5 de noviembre de 2015

La reciente aparición del nuevo disco de Ree Kohl «Live at Hangar 05» empieza a tener repercusión en algunos medios, como la revista on line «Rock on Magazine».


Como un personaje de James Joyce, Jordi Ricol es un artista con todo tipo de vidas pasadas: reintérprete acústico de la obra de Pink Floyd bajo el alias de Syd Barretina, headbanger thrasher noventas liderando Subconscious, fugaz turbolover en la primera etapa de la cover band Killing Machine… sus caras han sido diversas y siempre cambiantes, pero no ha sido hasta su último proyecto, Ree Kohl, que el barcelonés ha dado forma definitiva a su mejor y más definido rostro, especialmente a partir de su tercer album de estudio (‘III’), obra en la que ha canalizado mejor que nunca todas sus influencias, presentado -sin lugar a dudas- su material más refrescante y efectivo hasta la fecha. Convertido ahora en un melódico hard rocker ochentero escapado del túnel del tiempo, con una imagen y unos gimmicks de lo más reconocibles y las ideas encarriladas en la dirección correcta, Ricol necesitaba plasmar en un álbum en directo su particular momento de gloria y así, de paso, rendir tributo a sus héroes de toda la vida. ‘Live At Hangar 05’ es el vehículo para tamaña empresa, y aún lejos de igualar idolatrados plásticos del calibre de ‘Live Killers’, ‘World Wide Live’ o ‘Alive!’ (ni siquiera acercarse al coetáneo ‘Macumba: Live at Last!’ de los Spacers, probablemente el mejor álbum en vivo de los últimos años grabado en nuestro país), este documento es el agradecido testimonio de un músico que hace de la ilusión y la pasión sus mejores bazas sobre las tablas.

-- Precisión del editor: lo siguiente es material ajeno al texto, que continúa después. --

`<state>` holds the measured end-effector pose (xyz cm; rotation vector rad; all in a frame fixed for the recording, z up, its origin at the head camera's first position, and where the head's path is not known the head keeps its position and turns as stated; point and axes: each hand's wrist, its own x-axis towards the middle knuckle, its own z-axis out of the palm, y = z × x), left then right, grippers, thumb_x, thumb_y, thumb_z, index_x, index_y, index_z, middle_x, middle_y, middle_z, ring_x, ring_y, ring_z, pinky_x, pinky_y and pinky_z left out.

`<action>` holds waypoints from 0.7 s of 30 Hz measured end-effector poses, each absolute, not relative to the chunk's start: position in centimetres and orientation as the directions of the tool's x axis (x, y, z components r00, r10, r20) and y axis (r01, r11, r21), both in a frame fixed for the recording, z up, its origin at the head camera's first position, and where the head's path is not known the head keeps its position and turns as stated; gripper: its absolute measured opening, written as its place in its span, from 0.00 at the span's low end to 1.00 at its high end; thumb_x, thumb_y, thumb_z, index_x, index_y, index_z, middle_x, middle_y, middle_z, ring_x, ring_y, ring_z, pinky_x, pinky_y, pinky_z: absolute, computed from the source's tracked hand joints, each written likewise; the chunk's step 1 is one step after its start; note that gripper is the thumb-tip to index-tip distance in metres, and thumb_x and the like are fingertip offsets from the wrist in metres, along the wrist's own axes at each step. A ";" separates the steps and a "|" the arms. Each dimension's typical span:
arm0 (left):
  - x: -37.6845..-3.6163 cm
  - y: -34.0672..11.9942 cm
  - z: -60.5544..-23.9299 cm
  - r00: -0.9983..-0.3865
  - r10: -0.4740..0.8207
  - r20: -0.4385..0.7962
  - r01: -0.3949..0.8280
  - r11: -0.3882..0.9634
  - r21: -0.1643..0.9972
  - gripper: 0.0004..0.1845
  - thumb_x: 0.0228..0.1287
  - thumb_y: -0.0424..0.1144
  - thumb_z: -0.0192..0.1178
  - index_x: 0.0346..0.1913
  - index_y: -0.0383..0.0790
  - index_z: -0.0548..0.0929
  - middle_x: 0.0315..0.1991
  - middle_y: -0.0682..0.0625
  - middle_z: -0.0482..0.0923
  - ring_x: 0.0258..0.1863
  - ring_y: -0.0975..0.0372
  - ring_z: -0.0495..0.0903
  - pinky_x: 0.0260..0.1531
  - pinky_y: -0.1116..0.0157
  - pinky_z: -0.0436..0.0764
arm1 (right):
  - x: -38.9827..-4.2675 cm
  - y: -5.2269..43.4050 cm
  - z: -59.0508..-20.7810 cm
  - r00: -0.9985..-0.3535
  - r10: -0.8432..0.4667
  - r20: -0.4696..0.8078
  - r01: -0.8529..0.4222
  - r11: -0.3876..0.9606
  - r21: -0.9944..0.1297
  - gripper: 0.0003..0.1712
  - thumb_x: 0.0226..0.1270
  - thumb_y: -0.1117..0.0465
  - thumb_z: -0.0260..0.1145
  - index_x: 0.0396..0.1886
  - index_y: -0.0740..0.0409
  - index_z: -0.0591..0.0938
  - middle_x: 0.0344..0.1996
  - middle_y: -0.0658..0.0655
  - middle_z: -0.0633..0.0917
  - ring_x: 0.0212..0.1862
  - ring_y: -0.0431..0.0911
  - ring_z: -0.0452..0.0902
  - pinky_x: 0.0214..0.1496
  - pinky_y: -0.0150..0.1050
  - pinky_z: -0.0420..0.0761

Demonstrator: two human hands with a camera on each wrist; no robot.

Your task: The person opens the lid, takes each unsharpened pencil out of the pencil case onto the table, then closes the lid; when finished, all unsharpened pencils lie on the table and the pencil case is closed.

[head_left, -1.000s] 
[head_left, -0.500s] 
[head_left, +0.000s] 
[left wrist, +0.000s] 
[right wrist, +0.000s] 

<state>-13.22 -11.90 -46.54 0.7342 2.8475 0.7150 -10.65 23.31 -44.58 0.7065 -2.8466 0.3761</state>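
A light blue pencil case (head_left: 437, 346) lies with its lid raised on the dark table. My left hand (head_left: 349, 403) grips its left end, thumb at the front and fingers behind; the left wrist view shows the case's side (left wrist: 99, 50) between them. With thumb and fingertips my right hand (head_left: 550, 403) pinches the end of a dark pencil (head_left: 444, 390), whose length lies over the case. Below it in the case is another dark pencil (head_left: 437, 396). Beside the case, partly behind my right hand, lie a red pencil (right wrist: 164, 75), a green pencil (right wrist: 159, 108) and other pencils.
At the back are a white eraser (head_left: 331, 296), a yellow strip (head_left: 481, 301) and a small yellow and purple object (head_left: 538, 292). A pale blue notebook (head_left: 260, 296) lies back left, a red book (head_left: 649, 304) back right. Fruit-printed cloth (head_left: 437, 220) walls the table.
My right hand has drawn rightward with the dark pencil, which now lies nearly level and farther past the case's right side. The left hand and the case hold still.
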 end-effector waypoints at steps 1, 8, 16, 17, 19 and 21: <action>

Ree Kohl en estado puro, con sus defectos y sus aciertos, bastante oficio y también ciertas dosis de ingenuidad, interpretando en su práctica totalidad su último disco (no faltan la interesante “Lesbian In Texas”, una poderosa “Alice in Wondermind” o las pegadizas “Superman Serenade”, “I Wanna Live” y “Back to the 80s”) junto con un par de versiones de desigual factura (la flácida “A Kind of Magic” palidece ante la robustez de un “Shoot To Thrill”, confeccionando un repertorio que mira hacia adelante con la vista puesta en décadas mejores y que supone la consolidación de una apuesta con todavía cosas interesantes que descubrir y demostrar.